Required action: Give back exactly the lines of the data below, starting with the line that has "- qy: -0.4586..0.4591" and going on through the line that has "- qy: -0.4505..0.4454".

Records for processing:
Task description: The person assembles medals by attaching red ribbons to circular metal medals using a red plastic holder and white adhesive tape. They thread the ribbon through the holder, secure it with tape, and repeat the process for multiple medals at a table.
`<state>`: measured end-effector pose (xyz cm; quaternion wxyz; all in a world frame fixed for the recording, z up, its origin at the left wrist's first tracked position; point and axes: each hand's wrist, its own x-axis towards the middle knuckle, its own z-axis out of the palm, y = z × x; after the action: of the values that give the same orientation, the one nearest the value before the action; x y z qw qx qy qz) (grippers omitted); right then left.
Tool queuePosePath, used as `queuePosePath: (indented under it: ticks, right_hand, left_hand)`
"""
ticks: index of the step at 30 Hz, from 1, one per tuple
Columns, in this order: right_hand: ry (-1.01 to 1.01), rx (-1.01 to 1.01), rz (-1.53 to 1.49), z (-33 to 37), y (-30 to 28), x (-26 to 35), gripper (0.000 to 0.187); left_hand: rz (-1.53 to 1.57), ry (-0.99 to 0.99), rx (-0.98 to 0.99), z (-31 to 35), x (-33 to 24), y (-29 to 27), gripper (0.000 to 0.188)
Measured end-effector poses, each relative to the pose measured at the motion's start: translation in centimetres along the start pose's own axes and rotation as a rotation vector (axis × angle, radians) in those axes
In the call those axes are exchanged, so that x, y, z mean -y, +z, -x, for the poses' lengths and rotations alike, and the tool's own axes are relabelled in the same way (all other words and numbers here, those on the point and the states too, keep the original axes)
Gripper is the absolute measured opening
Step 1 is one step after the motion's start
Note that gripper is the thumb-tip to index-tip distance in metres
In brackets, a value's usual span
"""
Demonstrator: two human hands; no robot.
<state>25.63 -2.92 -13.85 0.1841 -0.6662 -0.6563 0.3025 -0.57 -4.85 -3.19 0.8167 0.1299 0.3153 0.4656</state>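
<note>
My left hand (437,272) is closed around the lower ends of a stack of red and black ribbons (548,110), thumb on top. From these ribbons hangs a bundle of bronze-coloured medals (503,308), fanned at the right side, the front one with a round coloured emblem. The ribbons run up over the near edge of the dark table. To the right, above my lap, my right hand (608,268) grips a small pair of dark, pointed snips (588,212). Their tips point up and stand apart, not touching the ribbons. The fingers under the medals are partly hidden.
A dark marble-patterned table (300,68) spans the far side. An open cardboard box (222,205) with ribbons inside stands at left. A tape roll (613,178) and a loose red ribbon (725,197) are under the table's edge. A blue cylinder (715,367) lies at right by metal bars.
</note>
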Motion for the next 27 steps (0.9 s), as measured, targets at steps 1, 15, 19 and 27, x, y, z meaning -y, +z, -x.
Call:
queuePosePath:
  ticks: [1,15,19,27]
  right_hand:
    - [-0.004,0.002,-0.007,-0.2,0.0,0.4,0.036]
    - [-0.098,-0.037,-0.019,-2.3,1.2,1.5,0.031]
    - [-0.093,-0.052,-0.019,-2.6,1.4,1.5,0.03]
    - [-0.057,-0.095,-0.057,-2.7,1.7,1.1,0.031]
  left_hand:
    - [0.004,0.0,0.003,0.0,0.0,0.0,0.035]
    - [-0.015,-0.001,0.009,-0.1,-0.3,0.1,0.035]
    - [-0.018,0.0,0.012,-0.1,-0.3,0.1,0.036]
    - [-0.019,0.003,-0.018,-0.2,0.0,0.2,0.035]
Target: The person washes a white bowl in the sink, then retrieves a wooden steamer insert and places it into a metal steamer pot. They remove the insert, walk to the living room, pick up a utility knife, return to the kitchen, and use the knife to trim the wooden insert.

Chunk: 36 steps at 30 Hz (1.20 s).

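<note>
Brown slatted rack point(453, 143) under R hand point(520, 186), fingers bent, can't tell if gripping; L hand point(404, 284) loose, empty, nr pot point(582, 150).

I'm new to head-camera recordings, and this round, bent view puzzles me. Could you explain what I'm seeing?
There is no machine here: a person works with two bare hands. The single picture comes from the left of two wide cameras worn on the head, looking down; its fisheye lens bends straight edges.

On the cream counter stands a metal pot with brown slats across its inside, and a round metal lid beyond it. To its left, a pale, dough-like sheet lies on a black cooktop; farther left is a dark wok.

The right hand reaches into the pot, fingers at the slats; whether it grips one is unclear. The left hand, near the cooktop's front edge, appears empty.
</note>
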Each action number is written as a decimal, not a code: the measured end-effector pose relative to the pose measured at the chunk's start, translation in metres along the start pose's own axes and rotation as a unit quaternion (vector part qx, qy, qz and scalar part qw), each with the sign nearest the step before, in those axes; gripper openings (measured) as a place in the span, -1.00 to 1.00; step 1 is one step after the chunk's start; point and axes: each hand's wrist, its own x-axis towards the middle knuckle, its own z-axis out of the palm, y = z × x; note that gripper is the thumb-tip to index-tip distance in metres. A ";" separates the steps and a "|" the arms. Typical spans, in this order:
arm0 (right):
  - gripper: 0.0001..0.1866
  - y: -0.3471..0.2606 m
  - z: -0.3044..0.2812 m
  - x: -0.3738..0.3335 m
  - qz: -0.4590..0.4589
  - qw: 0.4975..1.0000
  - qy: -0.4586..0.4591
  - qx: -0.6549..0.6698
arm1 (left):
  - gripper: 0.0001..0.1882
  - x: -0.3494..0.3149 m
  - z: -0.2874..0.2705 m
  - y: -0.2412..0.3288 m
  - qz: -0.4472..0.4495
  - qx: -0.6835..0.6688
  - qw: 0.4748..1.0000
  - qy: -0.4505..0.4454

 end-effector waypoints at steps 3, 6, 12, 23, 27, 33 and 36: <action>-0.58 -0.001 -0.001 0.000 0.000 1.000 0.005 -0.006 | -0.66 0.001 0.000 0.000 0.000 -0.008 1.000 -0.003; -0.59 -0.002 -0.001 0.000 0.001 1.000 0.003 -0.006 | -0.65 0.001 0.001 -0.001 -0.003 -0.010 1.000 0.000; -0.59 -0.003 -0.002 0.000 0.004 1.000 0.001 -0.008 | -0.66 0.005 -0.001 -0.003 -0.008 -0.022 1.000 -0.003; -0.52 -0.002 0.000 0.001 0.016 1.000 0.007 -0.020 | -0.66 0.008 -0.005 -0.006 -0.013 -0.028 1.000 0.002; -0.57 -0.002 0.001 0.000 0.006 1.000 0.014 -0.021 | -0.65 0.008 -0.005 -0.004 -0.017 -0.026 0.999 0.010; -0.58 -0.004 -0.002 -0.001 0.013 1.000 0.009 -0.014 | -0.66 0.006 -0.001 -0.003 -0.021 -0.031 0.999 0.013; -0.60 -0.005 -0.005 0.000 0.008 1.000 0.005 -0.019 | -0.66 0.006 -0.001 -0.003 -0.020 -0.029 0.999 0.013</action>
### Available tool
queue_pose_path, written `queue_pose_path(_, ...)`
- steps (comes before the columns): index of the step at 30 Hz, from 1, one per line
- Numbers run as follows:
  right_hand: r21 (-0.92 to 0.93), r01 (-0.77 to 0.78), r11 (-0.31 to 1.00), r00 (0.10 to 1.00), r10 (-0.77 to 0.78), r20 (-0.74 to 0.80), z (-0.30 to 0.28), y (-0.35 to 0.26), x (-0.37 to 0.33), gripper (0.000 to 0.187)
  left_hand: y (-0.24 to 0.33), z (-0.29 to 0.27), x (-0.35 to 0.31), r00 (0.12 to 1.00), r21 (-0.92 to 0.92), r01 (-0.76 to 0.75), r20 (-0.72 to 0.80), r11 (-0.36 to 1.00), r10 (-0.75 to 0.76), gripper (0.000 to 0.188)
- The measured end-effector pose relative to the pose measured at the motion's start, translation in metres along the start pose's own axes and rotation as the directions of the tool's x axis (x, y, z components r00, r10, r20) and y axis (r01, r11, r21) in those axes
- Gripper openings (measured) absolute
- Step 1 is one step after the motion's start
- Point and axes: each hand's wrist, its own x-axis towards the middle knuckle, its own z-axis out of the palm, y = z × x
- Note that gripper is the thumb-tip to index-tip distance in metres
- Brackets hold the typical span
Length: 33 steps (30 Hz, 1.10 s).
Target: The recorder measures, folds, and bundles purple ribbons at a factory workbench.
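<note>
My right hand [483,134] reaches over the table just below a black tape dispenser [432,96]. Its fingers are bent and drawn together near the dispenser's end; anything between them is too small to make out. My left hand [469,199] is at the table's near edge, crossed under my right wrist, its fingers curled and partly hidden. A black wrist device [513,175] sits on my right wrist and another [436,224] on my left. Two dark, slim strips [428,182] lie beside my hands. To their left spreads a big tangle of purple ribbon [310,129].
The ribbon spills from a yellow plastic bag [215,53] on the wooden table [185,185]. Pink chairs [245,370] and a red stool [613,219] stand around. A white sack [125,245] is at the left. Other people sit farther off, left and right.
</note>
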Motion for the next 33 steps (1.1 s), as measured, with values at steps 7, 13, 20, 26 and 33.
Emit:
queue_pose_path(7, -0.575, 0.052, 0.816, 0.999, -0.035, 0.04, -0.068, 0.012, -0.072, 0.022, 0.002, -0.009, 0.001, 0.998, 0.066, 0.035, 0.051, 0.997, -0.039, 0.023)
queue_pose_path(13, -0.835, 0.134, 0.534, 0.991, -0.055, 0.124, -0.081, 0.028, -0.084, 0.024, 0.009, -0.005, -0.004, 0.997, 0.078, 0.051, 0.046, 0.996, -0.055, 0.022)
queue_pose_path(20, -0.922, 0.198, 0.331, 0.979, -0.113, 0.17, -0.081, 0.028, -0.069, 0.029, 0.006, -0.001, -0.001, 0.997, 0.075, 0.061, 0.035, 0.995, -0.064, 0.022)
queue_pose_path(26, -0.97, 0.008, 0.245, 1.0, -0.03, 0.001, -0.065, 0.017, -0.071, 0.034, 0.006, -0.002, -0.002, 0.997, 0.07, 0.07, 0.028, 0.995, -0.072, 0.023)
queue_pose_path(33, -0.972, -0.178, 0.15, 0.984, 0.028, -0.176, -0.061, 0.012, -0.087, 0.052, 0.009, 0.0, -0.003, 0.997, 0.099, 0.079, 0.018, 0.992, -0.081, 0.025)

Completed exercise:
  - qy: -0.4586..0.4591
  - qx: -0.6549..0.6698
arm1 (left):
  - gripper: 0.0001..0.1882
  - x: -0.3494..0.3149 m
  - z: -0.2874..0.2705 m
  - y: -0.2412..0.3288 m
  - qz: -0.4472..0.4495
  - qx: -0.6835..0.6688
  - qw: 0.4748..1.0000
  - qy: -0.4505..0.4454

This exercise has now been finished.